Exercise: Return an exact transcript of the material below from the line containing "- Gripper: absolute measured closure" through its final line, and no other lines.
--------------------------------
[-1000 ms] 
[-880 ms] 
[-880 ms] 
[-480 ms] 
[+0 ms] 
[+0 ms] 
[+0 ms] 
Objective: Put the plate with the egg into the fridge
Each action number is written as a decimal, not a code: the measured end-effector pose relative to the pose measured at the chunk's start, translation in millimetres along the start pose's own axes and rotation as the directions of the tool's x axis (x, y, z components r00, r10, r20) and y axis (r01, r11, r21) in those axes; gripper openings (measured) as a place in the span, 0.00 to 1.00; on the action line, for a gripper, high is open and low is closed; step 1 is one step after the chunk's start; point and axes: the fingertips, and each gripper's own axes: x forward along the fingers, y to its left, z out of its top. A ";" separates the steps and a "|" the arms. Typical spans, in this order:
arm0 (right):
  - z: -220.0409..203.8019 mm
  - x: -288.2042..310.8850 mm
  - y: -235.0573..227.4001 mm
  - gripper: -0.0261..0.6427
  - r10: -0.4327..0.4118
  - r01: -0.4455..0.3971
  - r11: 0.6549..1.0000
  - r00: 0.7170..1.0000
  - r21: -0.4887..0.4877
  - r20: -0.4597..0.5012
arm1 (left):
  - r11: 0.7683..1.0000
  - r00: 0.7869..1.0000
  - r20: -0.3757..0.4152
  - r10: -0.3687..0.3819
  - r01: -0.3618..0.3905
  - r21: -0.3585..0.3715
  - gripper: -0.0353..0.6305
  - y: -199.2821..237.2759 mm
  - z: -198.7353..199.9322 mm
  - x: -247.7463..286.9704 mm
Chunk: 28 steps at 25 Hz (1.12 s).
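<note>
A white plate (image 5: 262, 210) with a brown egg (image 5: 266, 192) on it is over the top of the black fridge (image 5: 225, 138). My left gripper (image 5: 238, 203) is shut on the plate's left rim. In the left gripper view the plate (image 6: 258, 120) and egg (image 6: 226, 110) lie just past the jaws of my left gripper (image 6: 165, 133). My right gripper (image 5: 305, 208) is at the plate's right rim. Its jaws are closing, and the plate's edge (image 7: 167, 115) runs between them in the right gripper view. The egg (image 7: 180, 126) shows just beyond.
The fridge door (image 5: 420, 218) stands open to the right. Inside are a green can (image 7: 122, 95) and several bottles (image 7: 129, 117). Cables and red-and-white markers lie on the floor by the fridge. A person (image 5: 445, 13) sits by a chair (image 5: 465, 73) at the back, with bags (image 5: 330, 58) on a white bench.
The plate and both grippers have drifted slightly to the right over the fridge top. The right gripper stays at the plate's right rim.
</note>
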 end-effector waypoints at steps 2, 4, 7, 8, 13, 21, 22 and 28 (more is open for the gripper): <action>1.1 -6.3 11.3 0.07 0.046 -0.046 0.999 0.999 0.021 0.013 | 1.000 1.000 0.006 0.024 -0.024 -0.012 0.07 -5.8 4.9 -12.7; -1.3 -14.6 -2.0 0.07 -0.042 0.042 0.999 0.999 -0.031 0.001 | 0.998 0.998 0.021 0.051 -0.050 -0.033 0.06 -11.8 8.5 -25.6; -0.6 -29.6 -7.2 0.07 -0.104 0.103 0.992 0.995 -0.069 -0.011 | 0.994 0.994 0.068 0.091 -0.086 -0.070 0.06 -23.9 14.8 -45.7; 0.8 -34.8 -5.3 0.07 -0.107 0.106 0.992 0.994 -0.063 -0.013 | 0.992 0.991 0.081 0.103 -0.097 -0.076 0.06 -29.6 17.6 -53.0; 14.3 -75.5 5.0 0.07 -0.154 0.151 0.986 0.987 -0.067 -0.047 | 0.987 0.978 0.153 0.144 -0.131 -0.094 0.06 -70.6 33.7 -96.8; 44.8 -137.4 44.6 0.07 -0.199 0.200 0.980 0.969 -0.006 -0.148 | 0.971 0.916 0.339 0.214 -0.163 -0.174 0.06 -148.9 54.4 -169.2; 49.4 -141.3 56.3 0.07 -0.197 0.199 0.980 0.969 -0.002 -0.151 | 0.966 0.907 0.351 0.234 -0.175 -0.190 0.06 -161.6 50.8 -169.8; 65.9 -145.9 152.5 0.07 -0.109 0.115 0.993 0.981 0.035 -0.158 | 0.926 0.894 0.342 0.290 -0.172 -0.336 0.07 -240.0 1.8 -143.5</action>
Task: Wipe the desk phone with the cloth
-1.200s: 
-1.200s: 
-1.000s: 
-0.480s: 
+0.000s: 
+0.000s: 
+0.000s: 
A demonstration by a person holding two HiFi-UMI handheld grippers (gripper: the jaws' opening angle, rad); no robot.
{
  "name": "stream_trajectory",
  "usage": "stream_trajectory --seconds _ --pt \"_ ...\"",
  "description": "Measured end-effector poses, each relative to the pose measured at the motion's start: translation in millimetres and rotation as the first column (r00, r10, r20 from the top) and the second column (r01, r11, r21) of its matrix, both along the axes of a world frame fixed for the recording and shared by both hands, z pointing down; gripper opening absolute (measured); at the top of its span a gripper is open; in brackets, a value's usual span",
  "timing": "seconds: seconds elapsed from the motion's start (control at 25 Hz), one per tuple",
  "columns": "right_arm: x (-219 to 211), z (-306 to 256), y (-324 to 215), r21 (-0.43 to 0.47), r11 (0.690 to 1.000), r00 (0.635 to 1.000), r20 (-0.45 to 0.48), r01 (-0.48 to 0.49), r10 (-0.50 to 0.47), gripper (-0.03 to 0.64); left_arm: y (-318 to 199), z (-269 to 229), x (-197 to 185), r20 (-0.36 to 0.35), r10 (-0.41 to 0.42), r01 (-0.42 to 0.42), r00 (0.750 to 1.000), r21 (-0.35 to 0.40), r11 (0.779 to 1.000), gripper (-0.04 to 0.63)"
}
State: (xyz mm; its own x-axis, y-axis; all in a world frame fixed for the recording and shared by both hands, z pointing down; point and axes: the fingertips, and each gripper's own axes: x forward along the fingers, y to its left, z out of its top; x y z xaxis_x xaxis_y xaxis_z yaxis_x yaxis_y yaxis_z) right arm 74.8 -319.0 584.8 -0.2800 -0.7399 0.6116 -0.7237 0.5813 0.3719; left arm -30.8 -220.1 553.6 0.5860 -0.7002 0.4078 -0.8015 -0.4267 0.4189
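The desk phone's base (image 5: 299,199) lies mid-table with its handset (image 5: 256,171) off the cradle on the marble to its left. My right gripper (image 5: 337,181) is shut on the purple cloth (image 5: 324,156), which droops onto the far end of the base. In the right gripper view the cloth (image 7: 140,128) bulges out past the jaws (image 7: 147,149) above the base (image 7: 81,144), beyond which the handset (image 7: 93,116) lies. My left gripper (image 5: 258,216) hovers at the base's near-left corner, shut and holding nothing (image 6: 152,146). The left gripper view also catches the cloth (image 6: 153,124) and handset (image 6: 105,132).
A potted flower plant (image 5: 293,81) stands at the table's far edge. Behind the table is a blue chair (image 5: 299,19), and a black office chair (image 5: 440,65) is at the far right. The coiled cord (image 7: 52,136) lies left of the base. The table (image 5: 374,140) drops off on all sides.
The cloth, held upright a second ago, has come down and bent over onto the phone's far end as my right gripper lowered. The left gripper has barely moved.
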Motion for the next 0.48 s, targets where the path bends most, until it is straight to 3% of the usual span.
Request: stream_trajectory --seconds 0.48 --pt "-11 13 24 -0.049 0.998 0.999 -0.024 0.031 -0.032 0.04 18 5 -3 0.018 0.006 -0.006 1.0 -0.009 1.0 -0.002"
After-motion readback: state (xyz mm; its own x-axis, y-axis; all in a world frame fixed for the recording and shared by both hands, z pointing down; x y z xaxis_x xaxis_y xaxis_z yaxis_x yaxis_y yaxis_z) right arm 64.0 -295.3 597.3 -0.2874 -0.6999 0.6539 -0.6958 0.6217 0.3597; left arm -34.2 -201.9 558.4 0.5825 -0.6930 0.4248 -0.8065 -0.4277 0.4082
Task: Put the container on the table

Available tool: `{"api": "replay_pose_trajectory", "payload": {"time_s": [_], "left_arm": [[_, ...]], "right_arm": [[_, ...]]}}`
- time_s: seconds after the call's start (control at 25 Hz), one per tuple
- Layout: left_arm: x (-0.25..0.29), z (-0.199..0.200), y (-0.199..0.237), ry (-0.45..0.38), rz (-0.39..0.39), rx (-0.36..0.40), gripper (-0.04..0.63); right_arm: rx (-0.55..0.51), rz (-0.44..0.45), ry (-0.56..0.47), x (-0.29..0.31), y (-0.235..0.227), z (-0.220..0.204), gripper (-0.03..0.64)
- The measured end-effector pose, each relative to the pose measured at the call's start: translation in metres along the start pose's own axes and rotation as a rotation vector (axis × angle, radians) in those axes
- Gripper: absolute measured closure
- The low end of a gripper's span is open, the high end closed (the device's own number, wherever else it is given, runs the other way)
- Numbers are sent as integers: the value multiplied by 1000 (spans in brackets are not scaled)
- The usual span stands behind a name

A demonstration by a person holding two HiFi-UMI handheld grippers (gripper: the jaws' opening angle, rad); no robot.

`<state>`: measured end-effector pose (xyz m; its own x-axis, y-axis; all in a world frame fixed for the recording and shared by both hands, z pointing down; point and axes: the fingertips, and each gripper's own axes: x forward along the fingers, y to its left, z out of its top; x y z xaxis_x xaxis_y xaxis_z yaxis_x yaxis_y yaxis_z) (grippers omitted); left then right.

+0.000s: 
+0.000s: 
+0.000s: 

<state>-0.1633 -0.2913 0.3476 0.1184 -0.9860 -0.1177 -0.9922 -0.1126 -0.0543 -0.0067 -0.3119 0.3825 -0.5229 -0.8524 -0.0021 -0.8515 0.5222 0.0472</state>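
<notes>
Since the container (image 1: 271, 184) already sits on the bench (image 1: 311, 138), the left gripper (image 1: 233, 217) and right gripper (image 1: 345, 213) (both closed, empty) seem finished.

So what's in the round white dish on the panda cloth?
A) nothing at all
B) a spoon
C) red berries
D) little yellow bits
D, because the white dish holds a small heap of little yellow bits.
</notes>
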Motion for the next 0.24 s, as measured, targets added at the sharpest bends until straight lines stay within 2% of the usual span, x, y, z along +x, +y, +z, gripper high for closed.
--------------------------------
Answer section:
- Gripper: absolute measured closure
- The low end of a gripper's span is open, the high end closed (the device's own number, wherever else it is given, runs the other way)
- Numbers are sent as integers: the value multiplied by 1000 (spans in brackets are not scaled)
- The usual span stands behind a name

A demonstration by a person holding two HiFi-UMI handheld grippers (gripper: the jaws' opening angle, rad); no robot.

`<state>`: measured end-effector pose (xyz m; its own x-axis, y-axis; all in a world frame fixed for the recording and shared by both hands, z pointing down; point and axes: the fingertips, and each gripper's own axes: x forward along the fingers, y to its left, z out of its top; x y z xaxis_x xaxis_y xaxis_z yaxis_x yaxis_y yaxis_z) (grippers omitted); left then right.

+0.000s: 
+0.000s: 
+0.000s: 

<state>-0.1633 -0.2913 0.3476 0.1184 -0.9860 -0.1177 -0.9922 -0.1126 -0.0543 -0.0067 -0.3119 0.3825 -0.5229 -0.8524 -0.0021 -0.8515 0.5222 0.0472</state>
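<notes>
Since the container (image 1: 271, 184) already sits on the bench (image 1: 311, 138), the left gripper (image 1: 233, 217) and right gripper (image 1: 345, 213) (both closed, empty) seem finished.

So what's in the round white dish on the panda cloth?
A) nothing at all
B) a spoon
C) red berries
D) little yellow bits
D, because the white dish holds a small heap of little yellow bits.
</notes>
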Motion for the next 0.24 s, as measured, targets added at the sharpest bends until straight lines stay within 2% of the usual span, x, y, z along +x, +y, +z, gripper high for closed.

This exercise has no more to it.